Mobile security a "game-changer" for Aussie telcos: Analyst

Selling security services remedies ratty revenue rise.

Australian mobile telecommunications providers face five tough years, according to industry analysts Frost & Sullivan, but the rapidly-growing mobile security market could be one lifeline.

The company predicts that the growth in mobile revenue, already down from double-digit figures in previous years to just 7 per cent in 2011, will flatline. Compound annual growth rates (CAGR) will be less than 1 per cent through to 2016, they told a media briefing in Sydney yesterday.

Australia is already ahead of most developed countries, with near-universal 3G coverage, smartphones representing 55 per cent of the user base, and 70 percent of customers using mobile data. There's little left to grow.

Meanwhile, increased competition will reduce the average revenue per user (ARPU) from $59 in 2011 to about $52 in 2016.

However, one of the game-changers identified by Frost & Sullivan — along with LTE/4G technology, the National Broadband Network, mobile payments and machine-to-machine communications — is the rise of the mobile security and safety market.

In 2011, Australian telcos earned $15.5 million in revenues from a total market of $55 million. That included 11.5 million for remote monitoring services such as home safety cameras, and $4 million for mobile security services such as anti-virus.
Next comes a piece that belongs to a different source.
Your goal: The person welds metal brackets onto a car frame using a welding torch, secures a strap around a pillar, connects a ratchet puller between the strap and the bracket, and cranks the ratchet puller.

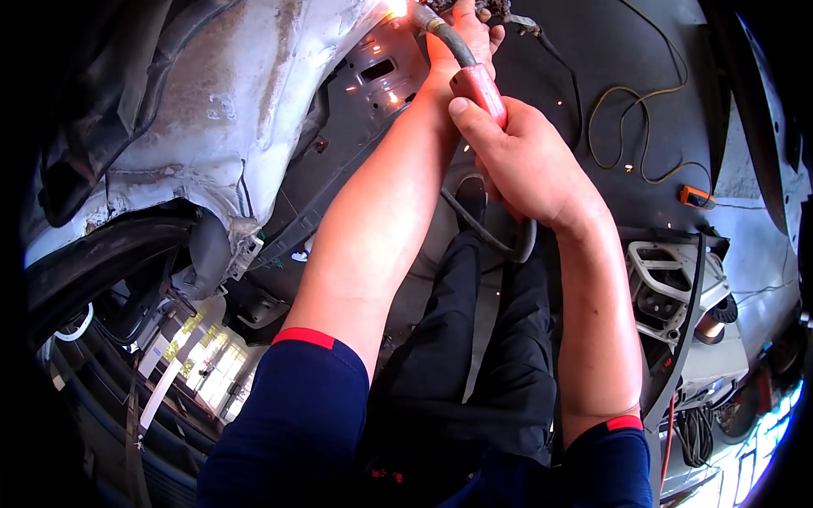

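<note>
The right hand point(527, 157) is grasping the red handle point(481, 91) of a torch point(462, 55), its thumb lying against the side. From that hand, the torch's long axis is pointing toward eleven o'clock, running up the handle and then bending leftward through the dark neck. The tip is ending beside a glaring light point(395, 8) at the top edge of the view, next to the pale metal panel point(254, 93) of a vehicle.

The left hand point(476, 35) is lying beyond the right one, also toward eleven o'clock from it, and the neck is crossing in front of it. Of the two, the left is sitting nearer the light, which is shining toward ten o'clock from it. Its fingers are partly hidden, so whether it is grasping anything cannot be told. A thick cable point(527, 244) is emerging at six o'clock below the right hand.
</note>
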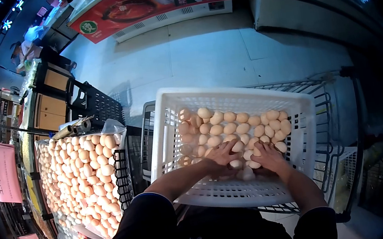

Frost & Sullivan expects the telcos' market share to grow to $50 million by 2015 ($33.6 million from remote monitoring and $16.4 million from mobile security) out of a total market of $141 million. That's a CAGR of 34 per cent.

Growth in remote monitoring will be driven in part by cheap hardware and bundled cloud services. Home monitoring cameras such as D-Link's DCS-930L cost less than $120 and can be monitored from the web or apps for Windows, OS X, iOS or Android.

Growth in mobile security is the natural response to the rise of mobile malware.

"Frankly yes... as the number of phones grows and as the kind of information you have on your phone is getting increasingly more sensitive," Marc Einstein, leader of Frost & Sullivan's mobile and wireless analyst team in Asia Pacific, told CSO Online.

"The more complicated things get the higher the risks are," he said.

Does this mean the cost of a smartphone will include, say, $40 a year to a security vendor?

"What it really depends on is how the business model evolves," Einstein said. "I think that you might see somebody like a Telstra or an Optus buy it and pay that themselves and bundle it in."

That's effectively the same model as Telstra's BigPond Security product for broadband-connected PCs, or Lookout Mobile Security for Android.

"But the issue with the Web 2.0 era is that Microsoft or Apple or somebody else on Android might try to sell it to you directly for maybe a cheaper price. So it'll go both ways," Einstein said,

"Frankly, you have examples out there like BigPond and all that, but it's usually the telcos who are laggards. It's usually the over-the-top players that are jumping into the space. That's what we see in other countries."

Meanwhile Frost & Sullivan finds that mobility's flipside, the cloud, is being seen as less risky and the risks they do see usually aren't about security.

The company's Q2 2011 survey of IT managers and CIOs found that 35 per cent agreed and 6 percent strongly agreed with the statement "At this stage, the risks of cloud far outweigh the benefits", while 41 per cent were neutral.

"Every time we do cloud surveys, security and privacy decline in importance as inhibitors. They are still there as challenges but other issues such as data integration are growing in importance," Andrew Milroy, Frost & Sullivan vice president, told CSO Online.

But with the survey's N=100, the margin of error is around 10 percentage points, so take that with a sack of salt.